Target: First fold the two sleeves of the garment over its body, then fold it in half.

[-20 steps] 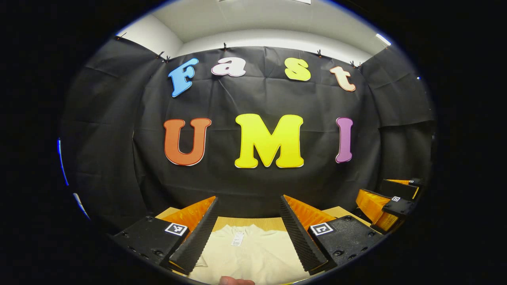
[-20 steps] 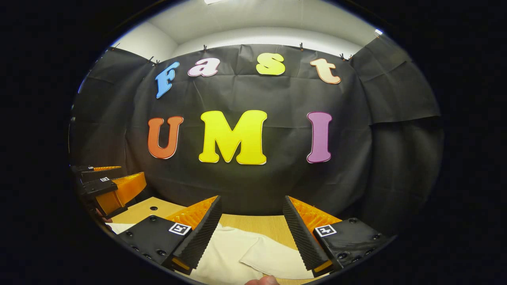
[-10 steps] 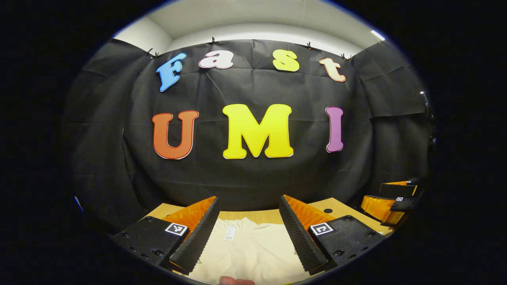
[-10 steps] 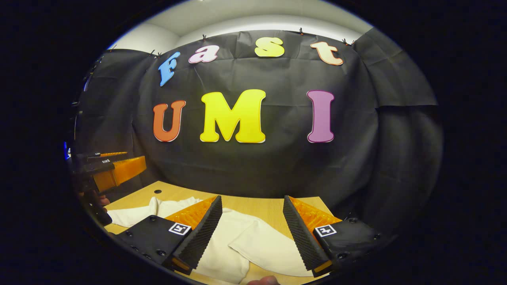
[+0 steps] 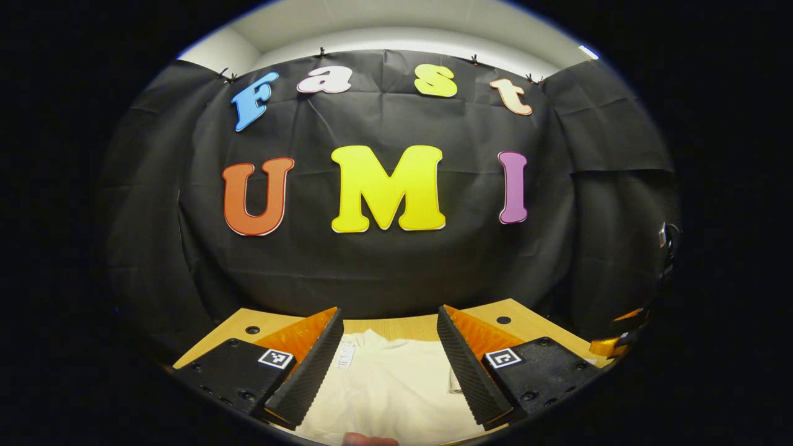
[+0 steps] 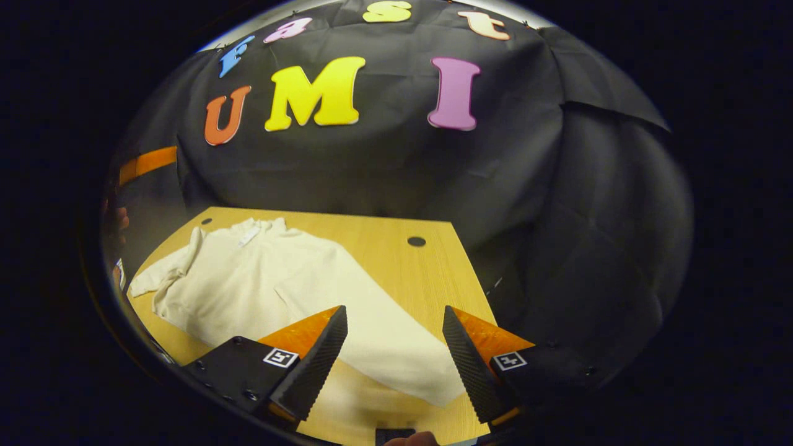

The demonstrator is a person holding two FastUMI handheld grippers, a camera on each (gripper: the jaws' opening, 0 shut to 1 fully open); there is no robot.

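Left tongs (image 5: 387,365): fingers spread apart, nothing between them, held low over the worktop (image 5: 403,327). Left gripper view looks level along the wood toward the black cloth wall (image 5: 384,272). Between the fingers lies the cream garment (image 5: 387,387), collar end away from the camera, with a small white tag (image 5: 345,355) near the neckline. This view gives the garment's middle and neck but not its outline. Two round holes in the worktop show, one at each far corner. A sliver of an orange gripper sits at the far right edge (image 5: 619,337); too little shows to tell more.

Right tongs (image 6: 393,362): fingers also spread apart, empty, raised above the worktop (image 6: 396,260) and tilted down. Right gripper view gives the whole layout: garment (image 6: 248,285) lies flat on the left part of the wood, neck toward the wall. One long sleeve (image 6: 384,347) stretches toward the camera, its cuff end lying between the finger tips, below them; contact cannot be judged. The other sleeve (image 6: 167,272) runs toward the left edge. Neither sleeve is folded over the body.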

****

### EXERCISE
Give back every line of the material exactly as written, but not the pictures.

### TASK RESULT
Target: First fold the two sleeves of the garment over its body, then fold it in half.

[-20 steps] 
[-20 steps] 
[-10 steps] 
[-10 steps] 
[+0 steps] 
[+0 steps] 

The demonstrator is a person holding two FastUMI handheld grippers, a camera on each (gripper: the jaws' opening, 0 shut to 1 fully open); there is no robot.

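Left tongs (image 5: 387,365): fingers spread apart, nothing between them, held low over the worktop (image 5: 403,327). Left gripper view looks level along the wood toward the black cloth wall (image 5: 384,272). Between the fingers lies the cream garment (image 5: 387,387), collar end away from the camera, with a small white tag (image 5: 345,355) near the neckline. This view gives the garment's middle and neck but not its outline. Two round holes in the worktop show, one at each far corner. A sliver of an orange gripper sits at the far right edge (image 5: 619,337); too little shows to tell more.

Right tongs (image 6: 393,362): fingers also spread apart, empty, raised above the worktop (image 6: 396,260) and tilted down. Right gripper view gives the whole layout: garment (image 6: 248,285) lies flat on the left part of the wood, neck toward the wall. One long sleeve (image 6: 384,347) stretches toward the camera, its cuff end lying between the finger tips, below them; contact cannot be judged. The other sleeve (image 6: 167,272) runs toward the left edge. Neither sleeve is folded over the body.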

The response is finished.